Spurgeon: Heal my soul. My time of languishing is come, now do as thou hast said, and strengthen me, especially in my soul. We ought to be far more earnest for the soul's healing than for the body's ease. We hear much of the cure of souls, but we often forget to care about it. For I have sinned against thee. (Ed Comment: Note that "for" is a term of explanation - David explains why he needs soul healing - sin wounds the soul [cf Ps 32:3-4] - do we understand that truth? Then why do we so often commit sins with nary a second thought or a somber concern? May God's Spirit remind us all that sin injures our innermost being and may the Spirit use this truth to enable us to turn to God so that we turn from sin. Amen) Here was the root of sorrow. Sin and suffering are inevitable companions. Observe that by the psalmist sin was felt to be mainly evil because directed against God. This is of the essence of true repentance. The immaculate Saviour could never have used such language as this unless there be here a reference to the sin which He took upon Himself by imputation; and for our part we tremble to apply words so manifestly indicating personal rather than imputed sin. Applying the petition to David and other sinful believers, how strangely evangelical is the argument: heal me, not for I am innocent, but I have sinned. How contrary is this to all self righteous pleading! How consonant with grace! How inconsistent with merit! Even the fact that the confessing penitent had remembered the poor, is but obliquely urged, but a direct appeal is made to mercy on the ground of great sin.
O trembling reader,
Psalm 60:2-note You have made the land quake, You have split it open; Heal its breaches, for it totters.

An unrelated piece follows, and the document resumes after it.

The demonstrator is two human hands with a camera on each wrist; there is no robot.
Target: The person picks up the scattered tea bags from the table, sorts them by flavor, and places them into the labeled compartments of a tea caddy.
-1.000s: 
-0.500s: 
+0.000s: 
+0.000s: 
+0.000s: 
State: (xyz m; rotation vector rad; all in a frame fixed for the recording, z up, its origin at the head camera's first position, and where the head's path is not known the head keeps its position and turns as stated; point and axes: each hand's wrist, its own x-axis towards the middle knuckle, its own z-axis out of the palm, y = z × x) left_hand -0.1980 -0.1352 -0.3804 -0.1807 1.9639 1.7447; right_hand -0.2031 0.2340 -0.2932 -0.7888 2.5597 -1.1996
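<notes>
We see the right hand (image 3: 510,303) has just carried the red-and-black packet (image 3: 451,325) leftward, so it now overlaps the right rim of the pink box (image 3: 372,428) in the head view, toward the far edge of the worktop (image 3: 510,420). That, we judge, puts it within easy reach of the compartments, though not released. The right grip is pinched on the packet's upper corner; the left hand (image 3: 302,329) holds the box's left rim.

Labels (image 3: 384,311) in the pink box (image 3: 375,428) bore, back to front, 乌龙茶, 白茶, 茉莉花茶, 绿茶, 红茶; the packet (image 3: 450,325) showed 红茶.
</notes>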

Spurgeon: As a house in time of earthquake is shaken, and the walls begin to crack, and gape with threatening fissures, so was it with the kingdom. (Ed: United States of America - Are you listening? May God revive us that once again we would truly be one nation UNDER [submitted to, yielded to] God! Amen)

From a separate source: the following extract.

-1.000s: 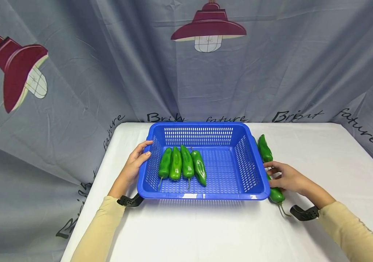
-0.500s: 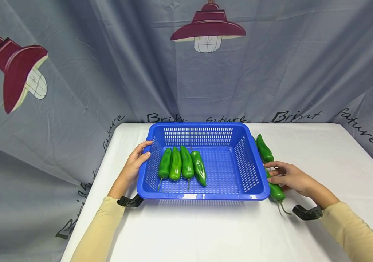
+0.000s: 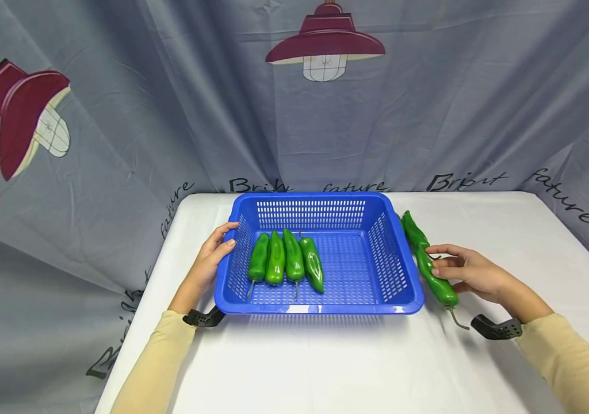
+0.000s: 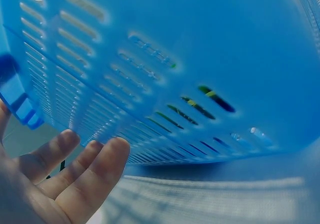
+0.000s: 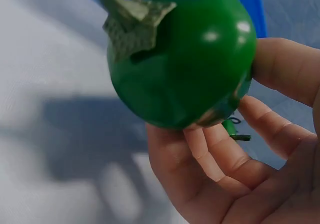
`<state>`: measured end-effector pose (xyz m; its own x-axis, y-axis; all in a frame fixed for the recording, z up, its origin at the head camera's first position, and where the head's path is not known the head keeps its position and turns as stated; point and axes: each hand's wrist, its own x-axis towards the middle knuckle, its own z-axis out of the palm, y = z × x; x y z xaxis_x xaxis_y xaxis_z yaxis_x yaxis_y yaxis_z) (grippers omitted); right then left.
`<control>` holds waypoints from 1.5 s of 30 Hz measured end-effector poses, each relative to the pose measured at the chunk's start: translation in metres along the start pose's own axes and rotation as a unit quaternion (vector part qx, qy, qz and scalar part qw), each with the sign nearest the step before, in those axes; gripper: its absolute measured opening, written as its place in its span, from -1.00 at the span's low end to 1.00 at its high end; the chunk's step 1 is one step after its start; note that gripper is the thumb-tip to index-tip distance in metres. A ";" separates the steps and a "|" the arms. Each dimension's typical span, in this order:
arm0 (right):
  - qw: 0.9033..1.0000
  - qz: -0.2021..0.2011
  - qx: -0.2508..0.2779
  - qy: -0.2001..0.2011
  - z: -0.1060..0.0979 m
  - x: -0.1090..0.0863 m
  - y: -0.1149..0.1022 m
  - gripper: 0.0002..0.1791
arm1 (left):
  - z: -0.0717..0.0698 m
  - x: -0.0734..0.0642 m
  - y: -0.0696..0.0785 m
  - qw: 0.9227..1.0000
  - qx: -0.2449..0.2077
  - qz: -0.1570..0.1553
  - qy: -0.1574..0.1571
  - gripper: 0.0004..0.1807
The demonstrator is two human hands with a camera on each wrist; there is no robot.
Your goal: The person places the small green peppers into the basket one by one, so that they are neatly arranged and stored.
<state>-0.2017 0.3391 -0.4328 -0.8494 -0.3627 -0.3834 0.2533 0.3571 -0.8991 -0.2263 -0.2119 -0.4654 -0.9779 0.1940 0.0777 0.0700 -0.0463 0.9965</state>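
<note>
A long green pepper (image 3: pixel 437 285) with a curved stem hangs just above the table, right of the blue basket (image 3: pixel 320 309). My right hand (image 3: pixel 481 276) pinches it between thumb and fingers; in the right wrist view the pepper's stem end (image 5: pixel 185 68) faces the camera. My left hand (image 3: pixel 210 257) holds the basket's left rim, thumb and forefinger over the edge. The left wrist view has other fingers (image 4: pixel 95 179) against the slotted outer wall (image 4: pixel 225 43). Several green peppers (image 3: pixel 276 259) lie side by side in the basket's left half.
Another green pepper (image 3: pixel 415 231) lies beyond the held one, close to the basket's right wall; a sliver of green shows beside it. A white cloth covers the table (image 3: pixel 294 362). A grey curtain (image 3: pixel 211 115) with printed lamps hangs behind.
My right hand has drawn the pepper slightly right and away from the basket's side, and more of it shows. The left hand keeps its place on the rim.
</note>
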 end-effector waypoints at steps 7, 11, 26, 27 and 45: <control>1.000 -0.021 0.008 -0.013 -0.008 -0.006 -0.010 -0.57 | -0.001 0.000 0.001 1.000 0.003 -0.002 -0.001 -0.57; 0.999 -0.033 0.003 -0.003 -0.012 -0.007 -0.018 -0.55 | -0.001 0.000 0.002 1.000 0.010 0.000 0.000 -0.56; 0.999 -0.038 0.001 0.038 -0.019 0.001 -0.061 -0.57 | 0.000 -0.001 0.002 1.000 0.017 -0.009 -0.003 -0.54; 0.999 -0.035 -0.006 0.039 -0.018 0.003 -0.065 -0.58 | 0.000 0.000 0.002 1.000 0.018 -0.009 -0.003 -0.53; 0.999 -0.029 -0.027 0.023 0.025 0.037 -0.115 -0.28 | 0.000 0.000 0.001 1.000 0.010 -0.005 -0.005 -0.55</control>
<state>-0.2506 0.2628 -0.3484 -0.8827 -0.3443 -0.3198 0.1788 0.3833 -0.9062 -0.2262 -0.2118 -0.4642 -0.9766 0.2037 0.0684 0.0647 -0.0248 0.9976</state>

Psalm 103:3-note Who pardons all your iniquities, Who heals all your diseases;
Spurgeon: When the cause is gone, namely, iniquity, the effect ceases. Sicknesses of body and soul came into the world by sin, and as sin is eradicated, diseases bodily, mental, and spiritual will vanish, till "the inhabitant shall no more say, I am sick." Many-sided is the character of our heavenly Father, for, having forgiven as a judge, he then cures as a physician. He is all things to us, as our needs call for him, and our infirmities do but reveal him in new characters.
In him is only good,
God gives efficacy to medicine for the body, and his grace sanctifies the soul. Spiritually we are daily under his care, and he visits us, as the surgeon does his patient; healing still (for that is the exact word) each malady as it arises. No disease of our soul baffles his skill, he goes on healing all, and he will do so till the last trace of taint has gone from our nature. The two alls of this verse are further reasons for all that is within us praising the Lord.
Psalm 107:20-note He sent His word and healed them, And delivered them from their destructions.

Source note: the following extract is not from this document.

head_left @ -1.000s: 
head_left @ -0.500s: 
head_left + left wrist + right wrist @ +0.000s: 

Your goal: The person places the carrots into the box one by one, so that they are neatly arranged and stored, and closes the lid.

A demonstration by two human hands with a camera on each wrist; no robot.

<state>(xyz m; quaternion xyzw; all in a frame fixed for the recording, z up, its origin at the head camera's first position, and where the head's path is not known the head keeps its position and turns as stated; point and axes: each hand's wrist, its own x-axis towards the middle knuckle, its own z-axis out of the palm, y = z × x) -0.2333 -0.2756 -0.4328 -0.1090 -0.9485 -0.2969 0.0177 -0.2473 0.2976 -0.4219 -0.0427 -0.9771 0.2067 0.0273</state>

Comment: Beloved, do not miss this truth! The Word of God is not only for our spiritual nourishment and growth in godliness but is the divine balm for the healing of our sin sick souls! Run to the Great Physician's book, taking in His prescription for spiritual health.
Spurgeon: Man is not healed by medicine alone, but by the word which proceedeth out of the mouth of God is man restored from going down to the grave. A word will do it, a word has done it thousands of times.
Psalm 147:3-note He heals the brokenhearted And binds up their wounds.
Spurgeon: This the Holy Spirit mentions as a part of the glory of God, and a reason for our declaring his praise: the Lord is not only a Builder, but a Healer; he restores broken hearts as well as broken walls. The kings of the earth think to be great through their loftiness; but Jehovah becomes really so by his condescension. Behold, the Most High has to do with the sick and the sorry, with the wretched and the wounded! He walks the hospitals as the good Physician! His deep sympathy with mourners is a special mark of his goodness. Few will associate with the despondent, but Jehovah chooses their company, and abides with them till he has healed them by his comforts. He deigns to handle and heal broken hearts: he himself lays on the ointment of grace, and the soft bandages of love, and thus binds up the bleeding wounds of those convinced of sin. This is compassion like a God. Well may those praise him to whom he has acted o gracious a part. The Lord is always healing and binding: this is no new work to him, he has done it of old; and it is not a thing of the past of which he is now weary, for he is still healing and still binding, as the original hath it. Come, broken hearts, come to the Physician who never fails to heal: uncover your wounds to him who so tenderly binds them up!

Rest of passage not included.